WORK REQUIRED — Scan the following material for the string "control" and copy each line in which it appears.

INPUT DATA —
"""

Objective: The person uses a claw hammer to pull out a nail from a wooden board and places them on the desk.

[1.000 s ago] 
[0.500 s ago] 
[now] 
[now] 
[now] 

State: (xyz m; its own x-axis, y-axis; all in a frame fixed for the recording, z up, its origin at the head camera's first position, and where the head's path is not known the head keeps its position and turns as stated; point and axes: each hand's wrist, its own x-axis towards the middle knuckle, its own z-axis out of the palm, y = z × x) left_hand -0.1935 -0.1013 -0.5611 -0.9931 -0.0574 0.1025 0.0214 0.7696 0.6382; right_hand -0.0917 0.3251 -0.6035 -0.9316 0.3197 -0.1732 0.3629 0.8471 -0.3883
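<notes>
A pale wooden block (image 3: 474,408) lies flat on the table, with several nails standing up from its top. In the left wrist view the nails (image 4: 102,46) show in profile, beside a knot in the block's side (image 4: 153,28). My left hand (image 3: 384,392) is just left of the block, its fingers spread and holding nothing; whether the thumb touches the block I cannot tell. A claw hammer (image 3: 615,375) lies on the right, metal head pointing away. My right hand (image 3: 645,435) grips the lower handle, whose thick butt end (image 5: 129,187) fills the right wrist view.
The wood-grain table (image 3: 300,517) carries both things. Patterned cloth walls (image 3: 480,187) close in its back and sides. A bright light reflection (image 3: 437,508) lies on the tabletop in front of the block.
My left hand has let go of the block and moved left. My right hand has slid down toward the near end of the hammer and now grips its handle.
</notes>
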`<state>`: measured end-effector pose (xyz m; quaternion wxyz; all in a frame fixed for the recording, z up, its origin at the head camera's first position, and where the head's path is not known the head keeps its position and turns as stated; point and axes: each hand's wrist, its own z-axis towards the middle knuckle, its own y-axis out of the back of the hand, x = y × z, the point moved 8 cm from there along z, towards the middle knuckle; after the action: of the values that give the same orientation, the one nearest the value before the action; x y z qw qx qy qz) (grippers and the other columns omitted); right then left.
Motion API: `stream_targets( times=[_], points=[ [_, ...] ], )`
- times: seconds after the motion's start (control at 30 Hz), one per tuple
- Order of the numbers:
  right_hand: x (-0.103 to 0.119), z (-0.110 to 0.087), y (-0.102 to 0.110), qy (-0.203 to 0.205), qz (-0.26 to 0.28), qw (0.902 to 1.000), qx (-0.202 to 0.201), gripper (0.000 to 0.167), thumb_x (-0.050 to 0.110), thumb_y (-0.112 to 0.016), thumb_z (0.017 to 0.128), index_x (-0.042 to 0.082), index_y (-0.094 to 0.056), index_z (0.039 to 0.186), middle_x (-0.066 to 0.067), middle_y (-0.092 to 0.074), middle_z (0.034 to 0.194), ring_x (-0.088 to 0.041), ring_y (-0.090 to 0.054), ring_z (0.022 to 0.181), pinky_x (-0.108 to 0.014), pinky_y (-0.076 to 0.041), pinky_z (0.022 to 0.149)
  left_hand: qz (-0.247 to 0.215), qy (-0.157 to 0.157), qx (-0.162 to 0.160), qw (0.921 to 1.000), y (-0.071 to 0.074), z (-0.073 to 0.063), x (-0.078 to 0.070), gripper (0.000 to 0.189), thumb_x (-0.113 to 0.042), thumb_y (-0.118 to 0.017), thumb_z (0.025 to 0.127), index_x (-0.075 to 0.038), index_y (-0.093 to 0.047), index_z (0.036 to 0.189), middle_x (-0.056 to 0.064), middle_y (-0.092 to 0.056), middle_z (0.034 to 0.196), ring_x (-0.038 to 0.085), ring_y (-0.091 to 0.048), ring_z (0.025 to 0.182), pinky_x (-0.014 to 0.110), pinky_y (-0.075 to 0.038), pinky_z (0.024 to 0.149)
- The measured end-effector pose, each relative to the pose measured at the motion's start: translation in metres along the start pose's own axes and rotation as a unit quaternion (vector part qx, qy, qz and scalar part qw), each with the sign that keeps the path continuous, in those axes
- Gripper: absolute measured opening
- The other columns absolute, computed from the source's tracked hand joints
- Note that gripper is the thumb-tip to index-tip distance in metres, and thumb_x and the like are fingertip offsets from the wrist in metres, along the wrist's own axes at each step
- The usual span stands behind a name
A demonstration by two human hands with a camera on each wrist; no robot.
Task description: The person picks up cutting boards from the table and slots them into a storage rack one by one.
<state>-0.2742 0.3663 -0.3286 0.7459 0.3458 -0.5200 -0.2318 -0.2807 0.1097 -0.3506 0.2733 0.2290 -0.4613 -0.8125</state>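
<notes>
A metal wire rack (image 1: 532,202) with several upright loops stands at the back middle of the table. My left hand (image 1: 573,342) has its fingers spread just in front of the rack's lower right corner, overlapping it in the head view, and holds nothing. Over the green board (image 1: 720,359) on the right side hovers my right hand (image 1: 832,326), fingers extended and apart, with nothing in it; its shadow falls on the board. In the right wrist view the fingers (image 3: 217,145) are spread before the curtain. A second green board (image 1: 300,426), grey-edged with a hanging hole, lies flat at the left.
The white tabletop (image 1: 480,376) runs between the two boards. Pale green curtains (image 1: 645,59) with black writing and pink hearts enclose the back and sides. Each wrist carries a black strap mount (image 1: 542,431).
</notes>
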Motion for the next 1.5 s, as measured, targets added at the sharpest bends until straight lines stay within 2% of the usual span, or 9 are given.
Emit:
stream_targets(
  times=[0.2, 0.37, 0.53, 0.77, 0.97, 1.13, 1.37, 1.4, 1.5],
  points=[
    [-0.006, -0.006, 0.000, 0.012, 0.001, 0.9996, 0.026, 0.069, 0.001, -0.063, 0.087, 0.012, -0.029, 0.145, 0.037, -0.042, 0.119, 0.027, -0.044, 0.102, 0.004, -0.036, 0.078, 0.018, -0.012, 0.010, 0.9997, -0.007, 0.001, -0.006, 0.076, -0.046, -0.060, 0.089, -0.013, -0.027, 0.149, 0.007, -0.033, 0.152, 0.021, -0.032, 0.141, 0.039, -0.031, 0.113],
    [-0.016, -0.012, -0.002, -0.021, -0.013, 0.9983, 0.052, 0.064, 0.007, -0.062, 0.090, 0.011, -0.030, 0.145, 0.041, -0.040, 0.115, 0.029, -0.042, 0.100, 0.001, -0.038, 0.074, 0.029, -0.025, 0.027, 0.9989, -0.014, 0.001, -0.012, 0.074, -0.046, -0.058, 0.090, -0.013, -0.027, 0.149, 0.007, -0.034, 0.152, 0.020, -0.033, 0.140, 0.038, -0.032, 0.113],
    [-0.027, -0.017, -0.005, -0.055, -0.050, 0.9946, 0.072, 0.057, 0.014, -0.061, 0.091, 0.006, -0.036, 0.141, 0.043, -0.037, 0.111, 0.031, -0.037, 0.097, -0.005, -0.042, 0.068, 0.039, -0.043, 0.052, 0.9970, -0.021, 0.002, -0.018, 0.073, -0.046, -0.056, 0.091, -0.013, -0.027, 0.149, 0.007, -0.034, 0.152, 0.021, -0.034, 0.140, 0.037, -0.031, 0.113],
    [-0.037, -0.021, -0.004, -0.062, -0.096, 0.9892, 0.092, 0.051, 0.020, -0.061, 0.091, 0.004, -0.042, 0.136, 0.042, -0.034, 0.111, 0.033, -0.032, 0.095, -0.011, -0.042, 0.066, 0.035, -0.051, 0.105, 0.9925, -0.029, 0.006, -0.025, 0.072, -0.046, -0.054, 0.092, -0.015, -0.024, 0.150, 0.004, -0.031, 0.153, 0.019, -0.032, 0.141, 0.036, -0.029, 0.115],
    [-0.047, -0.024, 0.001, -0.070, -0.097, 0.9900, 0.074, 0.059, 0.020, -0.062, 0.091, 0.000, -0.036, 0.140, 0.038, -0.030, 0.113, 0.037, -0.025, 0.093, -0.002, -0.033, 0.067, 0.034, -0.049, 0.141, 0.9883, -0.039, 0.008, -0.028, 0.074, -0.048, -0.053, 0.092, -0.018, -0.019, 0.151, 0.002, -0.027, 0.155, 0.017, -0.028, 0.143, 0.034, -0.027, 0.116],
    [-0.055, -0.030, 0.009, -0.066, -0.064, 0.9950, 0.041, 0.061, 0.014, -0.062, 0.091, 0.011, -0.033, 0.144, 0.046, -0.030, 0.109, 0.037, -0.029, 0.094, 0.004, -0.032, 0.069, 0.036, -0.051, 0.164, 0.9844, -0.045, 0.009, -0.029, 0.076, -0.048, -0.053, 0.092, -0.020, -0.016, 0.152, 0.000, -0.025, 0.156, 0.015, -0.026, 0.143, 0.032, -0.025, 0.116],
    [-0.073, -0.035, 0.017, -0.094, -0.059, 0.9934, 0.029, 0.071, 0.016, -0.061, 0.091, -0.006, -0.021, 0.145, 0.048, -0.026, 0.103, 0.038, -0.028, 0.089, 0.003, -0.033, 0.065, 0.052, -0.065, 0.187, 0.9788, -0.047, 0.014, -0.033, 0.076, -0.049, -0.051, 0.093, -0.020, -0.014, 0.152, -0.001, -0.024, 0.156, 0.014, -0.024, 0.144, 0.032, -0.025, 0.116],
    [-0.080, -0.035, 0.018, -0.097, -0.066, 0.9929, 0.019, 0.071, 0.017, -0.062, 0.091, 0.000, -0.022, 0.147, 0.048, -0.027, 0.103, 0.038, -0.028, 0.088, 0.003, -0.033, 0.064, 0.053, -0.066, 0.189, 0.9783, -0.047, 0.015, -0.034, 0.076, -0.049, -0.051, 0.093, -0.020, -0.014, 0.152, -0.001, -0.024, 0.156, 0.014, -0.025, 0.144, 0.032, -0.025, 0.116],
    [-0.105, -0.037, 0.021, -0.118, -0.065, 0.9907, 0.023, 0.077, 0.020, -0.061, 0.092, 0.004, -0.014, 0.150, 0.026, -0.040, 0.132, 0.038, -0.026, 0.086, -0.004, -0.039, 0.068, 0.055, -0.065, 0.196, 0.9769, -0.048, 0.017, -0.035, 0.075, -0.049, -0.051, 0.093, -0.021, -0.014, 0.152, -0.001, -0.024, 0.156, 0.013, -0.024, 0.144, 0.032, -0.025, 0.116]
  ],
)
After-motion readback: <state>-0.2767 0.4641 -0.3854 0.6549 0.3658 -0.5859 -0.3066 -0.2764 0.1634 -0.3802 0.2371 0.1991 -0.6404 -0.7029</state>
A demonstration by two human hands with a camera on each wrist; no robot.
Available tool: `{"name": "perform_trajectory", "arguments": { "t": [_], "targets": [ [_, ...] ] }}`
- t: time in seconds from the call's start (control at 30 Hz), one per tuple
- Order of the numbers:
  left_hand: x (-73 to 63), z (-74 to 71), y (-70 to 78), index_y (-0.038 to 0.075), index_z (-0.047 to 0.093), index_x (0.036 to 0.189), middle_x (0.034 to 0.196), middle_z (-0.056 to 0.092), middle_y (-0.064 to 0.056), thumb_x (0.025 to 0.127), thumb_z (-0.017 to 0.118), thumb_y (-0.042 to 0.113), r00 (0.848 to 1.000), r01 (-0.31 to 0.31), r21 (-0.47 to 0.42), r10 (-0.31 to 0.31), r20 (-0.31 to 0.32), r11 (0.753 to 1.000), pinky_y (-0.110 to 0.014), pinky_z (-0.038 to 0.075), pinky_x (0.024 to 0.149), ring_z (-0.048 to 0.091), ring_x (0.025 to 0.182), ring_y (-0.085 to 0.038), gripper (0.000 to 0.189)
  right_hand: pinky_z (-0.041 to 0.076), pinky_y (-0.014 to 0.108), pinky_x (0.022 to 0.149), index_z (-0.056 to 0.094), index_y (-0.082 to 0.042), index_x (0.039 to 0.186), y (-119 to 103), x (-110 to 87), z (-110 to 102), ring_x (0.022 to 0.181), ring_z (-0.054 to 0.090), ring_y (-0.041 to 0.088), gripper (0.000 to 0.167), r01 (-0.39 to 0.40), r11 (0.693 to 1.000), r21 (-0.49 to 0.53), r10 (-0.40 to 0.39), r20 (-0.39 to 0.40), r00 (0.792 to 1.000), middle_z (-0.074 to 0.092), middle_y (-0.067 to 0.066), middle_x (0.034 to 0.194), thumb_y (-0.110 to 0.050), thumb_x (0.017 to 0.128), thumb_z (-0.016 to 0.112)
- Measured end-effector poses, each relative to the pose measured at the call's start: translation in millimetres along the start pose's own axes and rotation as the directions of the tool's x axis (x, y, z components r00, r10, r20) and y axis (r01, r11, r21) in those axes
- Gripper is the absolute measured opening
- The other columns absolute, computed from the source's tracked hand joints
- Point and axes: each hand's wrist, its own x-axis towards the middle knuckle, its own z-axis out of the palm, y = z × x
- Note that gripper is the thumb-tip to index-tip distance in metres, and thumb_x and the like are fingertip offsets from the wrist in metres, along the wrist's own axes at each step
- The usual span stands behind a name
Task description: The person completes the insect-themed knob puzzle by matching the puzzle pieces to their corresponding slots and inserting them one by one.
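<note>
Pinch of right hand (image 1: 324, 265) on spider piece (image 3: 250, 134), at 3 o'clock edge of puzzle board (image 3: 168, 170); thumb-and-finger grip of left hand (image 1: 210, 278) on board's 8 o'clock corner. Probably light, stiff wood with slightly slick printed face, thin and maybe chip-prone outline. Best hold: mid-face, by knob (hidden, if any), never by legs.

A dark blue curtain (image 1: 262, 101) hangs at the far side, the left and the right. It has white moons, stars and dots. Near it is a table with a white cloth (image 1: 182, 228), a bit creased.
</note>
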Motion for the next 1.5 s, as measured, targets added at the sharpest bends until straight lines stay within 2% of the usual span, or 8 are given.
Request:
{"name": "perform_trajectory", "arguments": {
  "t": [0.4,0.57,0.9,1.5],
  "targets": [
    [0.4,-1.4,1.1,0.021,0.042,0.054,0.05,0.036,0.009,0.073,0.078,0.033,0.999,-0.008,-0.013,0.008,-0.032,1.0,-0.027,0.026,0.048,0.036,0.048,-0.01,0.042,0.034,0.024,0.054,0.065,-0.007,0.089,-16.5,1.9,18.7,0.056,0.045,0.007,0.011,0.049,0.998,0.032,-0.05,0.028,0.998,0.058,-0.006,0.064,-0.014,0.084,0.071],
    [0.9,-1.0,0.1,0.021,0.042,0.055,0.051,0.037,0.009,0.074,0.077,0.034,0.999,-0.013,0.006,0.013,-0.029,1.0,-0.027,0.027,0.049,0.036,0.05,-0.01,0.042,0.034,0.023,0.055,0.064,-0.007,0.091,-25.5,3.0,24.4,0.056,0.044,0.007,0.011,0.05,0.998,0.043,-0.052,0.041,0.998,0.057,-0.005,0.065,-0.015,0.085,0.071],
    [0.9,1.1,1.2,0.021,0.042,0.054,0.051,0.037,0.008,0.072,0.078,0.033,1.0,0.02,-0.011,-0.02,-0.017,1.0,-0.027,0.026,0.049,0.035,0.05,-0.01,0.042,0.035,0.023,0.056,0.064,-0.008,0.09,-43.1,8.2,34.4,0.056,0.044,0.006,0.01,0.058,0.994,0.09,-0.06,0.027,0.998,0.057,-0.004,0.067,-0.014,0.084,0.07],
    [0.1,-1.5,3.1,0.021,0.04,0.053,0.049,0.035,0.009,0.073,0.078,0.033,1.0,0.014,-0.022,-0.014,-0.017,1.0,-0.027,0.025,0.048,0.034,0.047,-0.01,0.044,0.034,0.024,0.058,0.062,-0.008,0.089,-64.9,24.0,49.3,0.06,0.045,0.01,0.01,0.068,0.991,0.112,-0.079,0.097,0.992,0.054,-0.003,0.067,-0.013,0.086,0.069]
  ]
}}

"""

TASK RESPONSE —
- times: seconds after the motion's start (control at 30 Hz), one per tuple
- t: time in seconds from the call's start (control at 30 Hz), one per tuple

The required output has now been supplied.